### Exercise aim
From the listing below, copy only the lines from the line that contains "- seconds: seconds" to the line that contains "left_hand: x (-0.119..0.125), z", counting those two lines as part of the copy.
╭─ Material provided
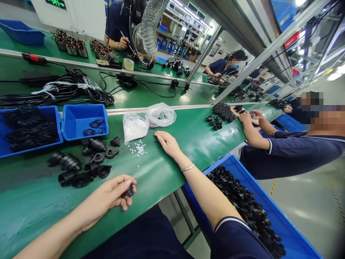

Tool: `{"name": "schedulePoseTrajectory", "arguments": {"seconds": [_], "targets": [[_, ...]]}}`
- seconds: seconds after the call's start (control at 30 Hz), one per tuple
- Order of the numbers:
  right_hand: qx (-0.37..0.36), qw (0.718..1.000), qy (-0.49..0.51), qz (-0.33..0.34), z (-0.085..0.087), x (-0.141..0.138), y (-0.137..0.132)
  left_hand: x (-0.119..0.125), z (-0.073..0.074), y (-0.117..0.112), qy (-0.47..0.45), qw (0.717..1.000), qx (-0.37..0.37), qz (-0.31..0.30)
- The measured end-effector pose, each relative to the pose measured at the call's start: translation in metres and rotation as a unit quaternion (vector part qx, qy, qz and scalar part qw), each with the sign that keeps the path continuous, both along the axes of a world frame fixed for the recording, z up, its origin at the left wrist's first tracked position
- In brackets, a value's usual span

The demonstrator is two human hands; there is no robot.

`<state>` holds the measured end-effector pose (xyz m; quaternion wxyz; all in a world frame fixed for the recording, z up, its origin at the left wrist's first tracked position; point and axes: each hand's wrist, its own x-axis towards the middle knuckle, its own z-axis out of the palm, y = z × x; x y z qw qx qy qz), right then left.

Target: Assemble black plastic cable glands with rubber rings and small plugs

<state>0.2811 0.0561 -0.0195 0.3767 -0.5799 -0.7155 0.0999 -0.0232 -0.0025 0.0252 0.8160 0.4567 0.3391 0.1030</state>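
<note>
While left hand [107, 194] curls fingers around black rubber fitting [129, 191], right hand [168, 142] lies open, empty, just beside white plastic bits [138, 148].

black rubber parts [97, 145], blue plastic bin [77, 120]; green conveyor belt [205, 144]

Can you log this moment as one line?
Left hand: holds black rubber part | Right hand: on green work surface, near white plastic bits
</note>
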Motion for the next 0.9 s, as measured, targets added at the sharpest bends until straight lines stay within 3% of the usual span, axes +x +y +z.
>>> {"name": "schedulePoseTrajectory", "arguments": {"seconds": [0.1,0.23,0.3,0.43,0.53,0.7,0.9], "targets": [[0.009,0.999,0.037,-0.024,0.009,0.0,-0.012,-0.001,0.0,0.0,-0.003,1.0,-0.005,0.003],[0.048,0.988,0.092,-0.113,0.02,-0.014,-0.04,-0.001,-0.005,0.001,-0.005,1.0,-0.005,0.022],[0.017,0.991,0.102,-0.086,0.022,-0.032,-0.057,-0.001,-0.007,0.002,-0.003,0.999,0.004,0.039],[-0.082,0.993,0.063,0.053,0.016,-0.077,-0.082,-0.001,-0.005,0.003,-0.029,0.995,-0.005,0.093],[-0.081,0.996,0.006,0.04,0.009,-0.097,-0.085,-0.002,-0.001,0.005,-0.06,0.99,-0.049,0.118],[-0.066,0.996,-0.06,-0.019,0.003,-0.105,-0.078,-0.008,0.003,0.01,-0.066,0.983,-0.114,0.131],[-0.066,0.997,-0.042,-0.03,0.002,-0.106,-0.08,-0.013,0.0,0.012,-0.068,0.978,-0.137,0.139]]}}
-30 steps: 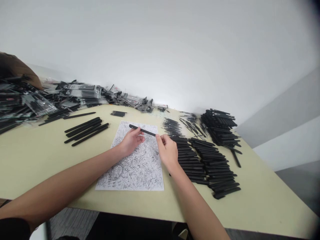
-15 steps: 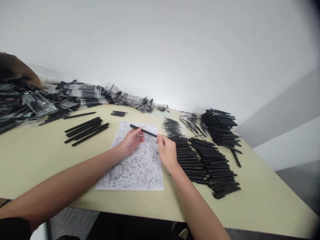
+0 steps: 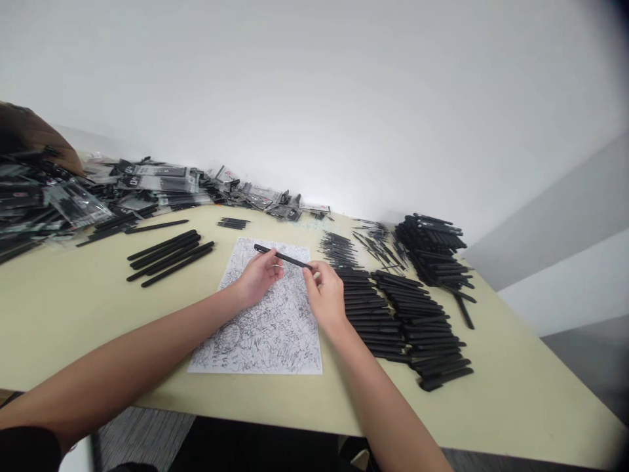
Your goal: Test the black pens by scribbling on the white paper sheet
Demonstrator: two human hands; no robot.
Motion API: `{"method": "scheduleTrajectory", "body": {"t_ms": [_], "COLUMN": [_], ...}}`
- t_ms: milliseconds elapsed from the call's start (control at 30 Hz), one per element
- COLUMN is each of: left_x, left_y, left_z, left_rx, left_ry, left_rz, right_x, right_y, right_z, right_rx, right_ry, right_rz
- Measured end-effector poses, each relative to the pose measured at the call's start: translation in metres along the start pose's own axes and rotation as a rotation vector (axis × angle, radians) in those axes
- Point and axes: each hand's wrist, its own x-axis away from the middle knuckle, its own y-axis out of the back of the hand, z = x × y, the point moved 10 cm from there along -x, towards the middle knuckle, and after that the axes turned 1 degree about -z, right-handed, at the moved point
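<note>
A slim black pen [image 3: 285,258] is held level just above a scribbled-over white sheet [image 3: 265,321] on the pale table [image 3: 73,314]. My left hand [image 3: 256,278] pinches the pen near its middle. My right hand [image 3: 325,296] has its fingertips closed on the pen's right end. Both hands hover over the upper part of the sheet.
Rows of black pens [image 3: 407,321] lie right of the sheet, with a taller stack [image 3: 432,246] and thin loose parts [image 3: 344,249] behind. A small group of pens [image 3: 170,255] lies to the left. Clear packets of pens [image 3: 98,196] are heaped along the back left wall.
My right hand has slid a little left along the pen towards my left hand. The pen and my left hand have hardly moved.
</note>
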Motion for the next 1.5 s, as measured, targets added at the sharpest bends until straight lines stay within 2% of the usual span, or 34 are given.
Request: {"method": "scheduleTrajectory", "body": {"t_ms": [133,367,533,800,1167,1300,1500], "left_x": [-0.001,-0.001,0.002,-0.001,-0.002,-0.001,-0.002], "left_y": [0.003,0.002,0.001,0.003,0.004,0.003,0.005], "left_z": [0.000,0.001,-0.001,0.000,0.001,0.001,0.001], "left_rx": [0.030,0.053,0.040,0.042,0.049,0.045,0.047], "left_ry": [0.006,0.024,0.014,-0.003,0.010,0.006,0.003], "left_rz": [-0.018,-0.013,-0.026,-0.026,-0.022,-0.023,-0.034], "right_x": [0.001,0.002,0.001,0.002,0.002,0.001,0.002], "right_y": [0.003,0.008,0.006,0.010,0.010,0.007,0.012], "right_z": [0.005,0.006,0.005,0.005,0.006,0.004,0.007], "right_rx": [-0.013,0.044,0.068,-0.006,0.042,0.010,-0.015], "right_ry": [0.035,-0.042,-0.021,0.004,-0.052,-0.037,0.011], "right_rz": [-0.020,-0.018,-0.014,-0.078,-0.041,-0.028,-0.084]}}
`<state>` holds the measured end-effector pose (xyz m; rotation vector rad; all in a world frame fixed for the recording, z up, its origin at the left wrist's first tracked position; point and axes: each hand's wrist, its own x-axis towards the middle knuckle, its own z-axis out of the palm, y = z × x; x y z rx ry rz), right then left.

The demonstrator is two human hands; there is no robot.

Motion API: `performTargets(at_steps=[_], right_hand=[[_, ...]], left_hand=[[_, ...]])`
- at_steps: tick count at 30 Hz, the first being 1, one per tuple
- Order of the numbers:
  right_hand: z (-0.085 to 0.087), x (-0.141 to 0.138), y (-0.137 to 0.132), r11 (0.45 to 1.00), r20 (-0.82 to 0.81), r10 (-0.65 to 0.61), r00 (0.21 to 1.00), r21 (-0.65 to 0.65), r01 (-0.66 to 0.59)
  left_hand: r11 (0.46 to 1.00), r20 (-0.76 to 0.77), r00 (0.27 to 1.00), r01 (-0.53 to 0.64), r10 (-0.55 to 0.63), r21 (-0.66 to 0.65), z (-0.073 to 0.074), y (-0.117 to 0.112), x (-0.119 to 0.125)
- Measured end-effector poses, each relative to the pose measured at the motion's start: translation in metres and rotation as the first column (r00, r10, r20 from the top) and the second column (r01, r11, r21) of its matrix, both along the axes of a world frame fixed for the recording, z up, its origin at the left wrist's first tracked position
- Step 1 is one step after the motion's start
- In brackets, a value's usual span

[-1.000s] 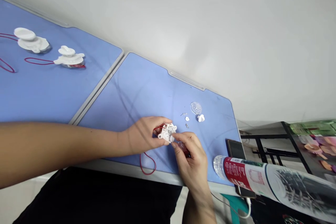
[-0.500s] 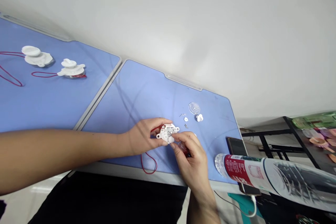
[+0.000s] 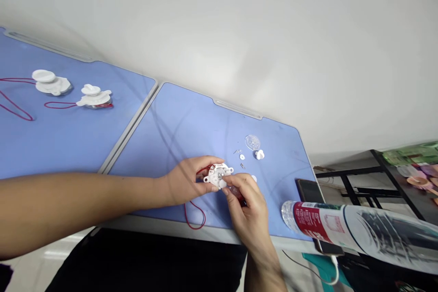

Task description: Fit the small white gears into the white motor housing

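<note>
My left hand (image 3: 186, 180) grips a small white plastic housing (image 3: 218, 174) with mounting ears, held just above the blue desk (image 3: 178, 123). A red wire (image 3: 195, 214) trails from it toward the desk's near edge. My right hand (image 3: 248, 207) is closed around a red-handled tool (image 3: 238, 193), its tip meeting the housing's centre. Just beyond lie a clear round cover (image 3: 252, 141), a white knob (image 3: 260, 154), a small white washer (image 3: 242, 157) and tiny screws (image 3: 242, 165).
On the left desk (image 3: 51, 137) lie two more white assemblies (image 3: 51, 83) (image 3: 93, 96) with red wires. A plastic bottle with a red label (image 3: 338, 228) lies at the right desk edge over a dark phone (image 3: 308, 190). A black shelf (image 3: 359, 178) stands right.
Both hands keep their hold on the housing and the tool, almost unmoved. The camera has tilted, so the desks sit slightly lower and further right in view.
</note>
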<state>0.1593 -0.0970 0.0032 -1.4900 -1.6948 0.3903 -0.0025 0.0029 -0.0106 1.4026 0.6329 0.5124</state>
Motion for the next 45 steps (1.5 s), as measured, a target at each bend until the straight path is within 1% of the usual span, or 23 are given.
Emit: performTargets(at_steps=[4,8,11,18,34,39,45], right_hand=[[0.0016,0.0002,-0.0007,1.000,-0.013,-0.024,1.000,0.018,0.024],[0.0059,0.0026,-0.0013,0.990,-0.027,-0.125,0.992,0.058,0.126],[0.0076,0.0048,-0.0024,0.984,-0.013,-0.166,0.986,0.065,0.167],[0.0055,0.0050,-0.0024,0.982,0.014,-0.185,0.983,0.031,0.185],[0.0067,0.0025,-0.0012,0.986,-0.028,-0.165,0.986,0.024,0.166],[0.0052,0.0021,0.0007,0.987,-0.011,-0.163,0.987,0.003,0.163],[0.0060,0.0011,0.0012,0.984,-0.036,-0.175,0.984,-0.014,0.175]], left_hand=[[1.000,0.001,1.000,0.002,-0.002,-0.008,-0.0004,-0.0004,0.0005],[1.000,0.015,1.000,0.006,-0.006,-0.005,0.0001,-0.0004,0.0011],[1.000,0.013,1.000,-0.002,0.002,-0.005,0.0007,0.0000,0.0011],[1.000,0.020,1.000,0.001,-0.001,0.002,0.0002,-0.0001,0.0012],[0.999,0.025,1.000,-0.002,0.003,-0.032,0.0010,-0.0013,0.0024],[0.999,0.017,1.000,-0.003,0.004,-0.042,0.0032,-0.0016,0.0026],[0.999,-0.001,1.000,-0.029,0.029,-0.014,0.0033,-0.0021,0.0026]])
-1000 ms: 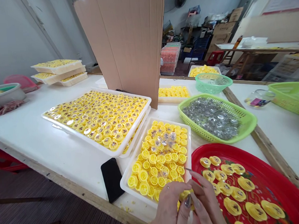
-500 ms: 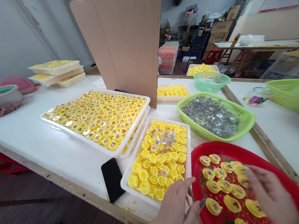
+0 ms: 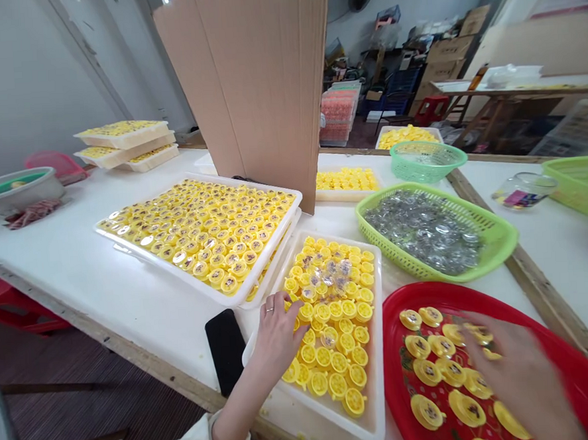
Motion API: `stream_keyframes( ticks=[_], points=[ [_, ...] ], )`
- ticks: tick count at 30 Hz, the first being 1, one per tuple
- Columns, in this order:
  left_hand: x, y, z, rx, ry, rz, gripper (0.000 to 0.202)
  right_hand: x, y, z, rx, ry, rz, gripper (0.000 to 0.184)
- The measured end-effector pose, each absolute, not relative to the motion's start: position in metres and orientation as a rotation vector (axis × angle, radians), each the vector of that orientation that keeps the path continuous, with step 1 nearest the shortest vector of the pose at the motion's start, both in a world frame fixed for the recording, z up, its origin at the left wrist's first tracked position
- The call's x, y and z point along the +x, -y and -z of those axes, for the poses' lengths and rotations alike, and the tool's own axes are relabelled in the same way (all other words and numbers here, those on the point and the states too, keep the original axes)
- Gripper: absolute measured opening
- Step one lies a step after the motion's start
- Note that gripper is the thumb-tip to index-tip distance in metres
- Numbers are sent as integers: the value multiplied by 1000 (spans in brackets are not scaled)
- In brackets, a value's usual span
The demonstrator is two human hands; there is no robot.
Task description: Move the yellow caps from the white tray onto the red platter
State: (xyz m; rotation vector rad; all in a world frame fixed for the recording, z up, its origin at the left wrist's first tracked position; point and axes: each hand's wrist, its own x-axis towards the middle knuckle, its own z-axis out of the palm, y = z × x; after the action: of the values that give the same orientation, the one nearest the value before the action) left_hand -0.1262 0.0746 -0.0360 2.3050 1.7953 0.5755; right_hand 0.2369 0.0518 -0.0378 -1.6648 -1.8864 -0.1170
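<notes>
- Holding the left hand point(image 3: 275, 334), with a ring on one finger, over the left side of a white tray point(image 3: 374, 425).
- Apart at thumb and fingertips in that grip, close over the open yellow caps point(image 3: 336, 362); unclear whether touching any.
- Holding the right hand point(image 3: 517, 366), blurred, over a red tray point(image 3: 583, 381), with fingers low beside the printed yellow caps point(image 3: 466, 408); impossible to make out whether that grip is apart or closed on one.
- In the white tray, crowded together, mostly hollow side up, with a cluster of clear pieces point(image 3: 332, 277) on top toward the far end.
- In the red tray, spread out in loose rows, printed side up.
- Behind the red tray, in a green basket point(image 3: 497, 237), heaped with clear plastic parts point(image 3: 424, 228).
- To the left of the white tray, flat on the desk point(image 3: 143, 282), near its edge: a black phone point(image 3: 225, 350).
- Farther back, stacked and filled with more printed caps: larger trays point(image 3: 274, 246), just before a cardboard sheet point(image 3: 250, 83).
</notes>
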Motion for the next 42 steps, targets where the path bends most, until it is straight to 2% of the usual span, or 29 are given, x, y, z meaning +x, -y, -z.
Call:
stream_keyframes(
  ticks=[3,7,13,19,24,32,35,38,39,42],
  points=[
    [-124,-80,36,2326,-1805,-542,35,152,-46,43,-1335,2263,35,17],
    [-124,-86,38,2336,-1814,-512,36,75,-47,48,-1274,2439,69,10],
    [-122,-92,44,2337,-1819,-478,35,54,-65,56,-1410,2507,178,22],
    [-117,-91,44,2346,-1833,-486,39,56,-68,59,-1436,2502,78,12],
    [-115,-89,41,2341,-1846,-517,34,63,-65,47,-1386,2377,-201,20],
    [-123,-71,26,2313,-1763,-562,29,90,-49,29,-1351,1863,-923,29],
    [-124,-66,25,2289,-1768,-558,28,100,-47,27,-1369,1610,-1181,20],
    [-124,-62,24,2259,-1786,-563,27,109,-49,23,-1362,1428,-1398,43],
    [-124,-60,22,2256,-1784,-567,27,112,-50,21,-1357,1385,-1449,45],
    [-122,-50,12,2220,-1685,-588,29,117,-52,12,-1332,1298,-1542,36]
  ],
)
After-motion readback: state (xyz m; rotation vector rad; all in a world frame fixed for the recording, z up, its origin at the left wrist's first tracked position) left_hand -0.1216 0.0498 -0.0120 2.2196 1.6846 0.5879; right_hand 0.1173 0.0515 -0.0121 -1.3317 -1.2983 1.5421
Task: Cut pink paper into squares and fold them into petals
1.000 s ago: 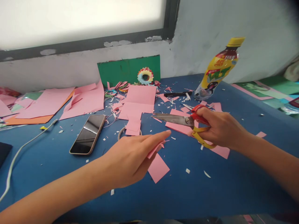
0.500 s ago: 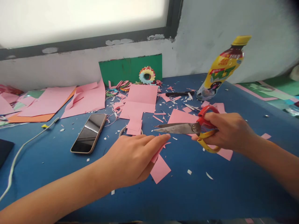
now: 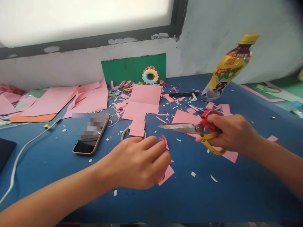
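My right hand (image 3: 228,132) grips scissors (image 3: 183,128) with one red and one yellow handle loop. Their blades lie together and point left, above the table. My left hand (image 3: 144,162) is closed, its fingers curled round a small folded piece of pink paper (image 3: 165,142). Part of that piece pokes out past the knuckles near the scissor tips, apart from the blades; the rest is hidden by the fingers. Below the left hand lies a pink paper square (image 3: 168,175), partly covered. Just beyond it, pink strips (image 3: 137,127) rest over a ring-shaped roll (image 3: 124,133).
A phone (image 3: 86,147) and a white cable (image 3: 17,160) lie to the left. Pink sheets (image 3: 50,99) are piled at the back left. A green board (image 3: 123,69) leans on the wall behind a paper ring (image 3: 150,75). A bottle (image 3: 227,71) stands back right, near a black pen (image 3: 183,94).
My left fingers have curled inward, and the pink piece in them has turned so that its folded end points up. The scissor blades, slightly parted before, have come together.
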Demonstrator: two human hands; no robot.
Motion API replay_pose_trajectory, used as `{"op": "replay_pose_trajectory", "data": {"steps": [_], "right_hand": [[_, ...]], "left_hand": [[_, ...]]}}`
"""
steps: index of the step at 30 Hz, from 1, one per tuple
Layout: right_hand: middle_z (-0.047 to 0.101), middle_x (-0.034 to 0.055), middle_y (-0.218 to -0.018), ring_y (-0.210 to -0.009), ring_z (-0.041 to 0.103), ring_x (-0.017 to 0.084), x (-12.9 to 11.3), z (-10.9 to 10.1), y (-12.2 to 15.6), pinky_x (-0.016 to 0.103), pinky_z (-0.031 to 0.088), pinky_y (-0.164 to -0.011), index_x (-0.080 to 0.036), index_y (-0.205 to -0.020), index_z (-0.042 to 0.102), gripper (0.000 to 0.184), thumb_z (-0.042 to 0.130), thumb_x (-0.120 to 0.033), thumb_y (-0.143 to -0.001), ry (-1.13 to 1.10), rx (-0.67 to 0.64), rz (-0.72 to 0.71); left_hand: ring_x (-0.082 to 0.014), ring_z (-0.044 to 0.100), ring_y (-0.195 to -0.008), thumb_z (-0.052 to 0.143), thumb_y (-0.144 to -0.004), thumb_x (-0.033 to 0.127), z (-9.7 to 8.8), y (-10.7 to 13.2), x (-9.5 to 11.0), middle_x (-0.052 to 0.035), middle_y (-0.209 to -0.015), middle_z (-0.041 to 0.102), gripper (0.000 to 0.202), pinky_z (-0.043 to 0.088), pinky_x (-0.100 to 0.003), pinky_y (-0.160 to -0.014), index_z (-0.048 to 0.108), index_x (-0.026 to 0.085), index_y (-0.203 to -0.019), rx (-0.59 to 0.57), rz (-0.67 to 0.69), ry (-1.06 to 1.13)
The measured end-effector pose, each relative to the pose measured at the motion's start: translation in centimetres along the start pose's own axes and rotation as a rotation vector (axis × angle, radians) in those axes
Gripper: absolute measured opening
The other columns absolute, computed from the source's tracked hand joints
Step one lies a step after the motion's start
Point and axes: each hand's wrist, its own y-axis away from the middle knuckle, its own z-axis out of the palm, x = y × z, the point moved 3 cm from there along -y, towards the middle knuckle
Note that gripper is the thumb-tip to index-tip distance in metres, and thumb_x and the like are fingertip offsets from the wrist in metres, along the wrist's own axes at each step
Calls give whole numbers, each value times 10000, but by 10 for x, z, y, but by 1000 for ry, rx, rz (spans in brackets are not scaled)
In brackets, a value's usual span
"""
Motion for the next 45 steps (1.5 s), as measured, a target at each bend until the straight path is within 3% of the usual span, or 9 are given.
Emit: {"op": "replay_pose_trajectory", "data": {"steps": [4, 14, 19, 28, 45], "right_hand": [[404, -72, -414, -317, 414, 109, 0, 0, 1, 227, 310, -358, -210, -746, 394, 256, 398, -441, -856, 11, 11, -17], [404, -67, -436, -332, 407, 108, -1, 0, 1, 220, 319, -366, -207, -757, 411, 267, 392, -454, -856, 12, -2, -15], [360, -73, -430, -336, 387, 107, -3, 0, 2, 215, 319, -369, -216, -712, 380, 341, 377, -527, -852, -8, -15, -13], [345, -68, -449, -364, 345, 105, -3, -2, 4, 228, 308, -397, -223, -677, 350, 378, 411, -564, -828, -65, -32, -37], [392, -71, -461, -360, 357, 80, -5, -1, 0, 196, 306, -393, -205, -714, 357, 378, 364, -556, -855, -272, -161, -31]], "left_hand": [[-129, 555, -648, 465, -825, 154, 0, 0, 4, -23, -824, 642, 137, 401, -241, -454, 592, 146, -775, 23, 109, 6], [-109, 408, -474, 430, -813, 126, -6, -2, 4, 19, -560, 482, 194, 284, -252, -384, 585, 156, -701, 40, 104, 62], [-107, 318, -423, 383, -769, 138, -9, 0, 2, 31, -504, 400, 191, 241, -261, -373, 510, 162, -629, 117, 57, 304], [-102, 325, -425, 364, -621, 91, -10, 1, -2, 26, -533, 443, 152, 249, -252, -395, 475, 178, -677, 156, -51, 662], [-101, 331, -422, 343, -634, 86, -16, -5, 0, 17, -510, 458, 142, 273, -241, -407, 451, 177, -614, 107, -49, 708]]}}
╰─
### Result
- seconds: seconds after the call's start (control at 30 Hz), one per tuple
- Order of the numbers:
  right_hand: qx (-0.37..0.36), qw (0.718..1.000), qy (-0.49..0.51), qz (-0.33..0.34), z (-0.085..0.087), x (-0.141..0.138), y (-0.137..0.132)
  left_hand: x (-0.119..0.125), z (-0.073..0.074), y (-0.117..0.112), qy (-0.47..0.45), qw (0.717..1.000), qx (-0.37..0.37), qz (-0.31..0.30)

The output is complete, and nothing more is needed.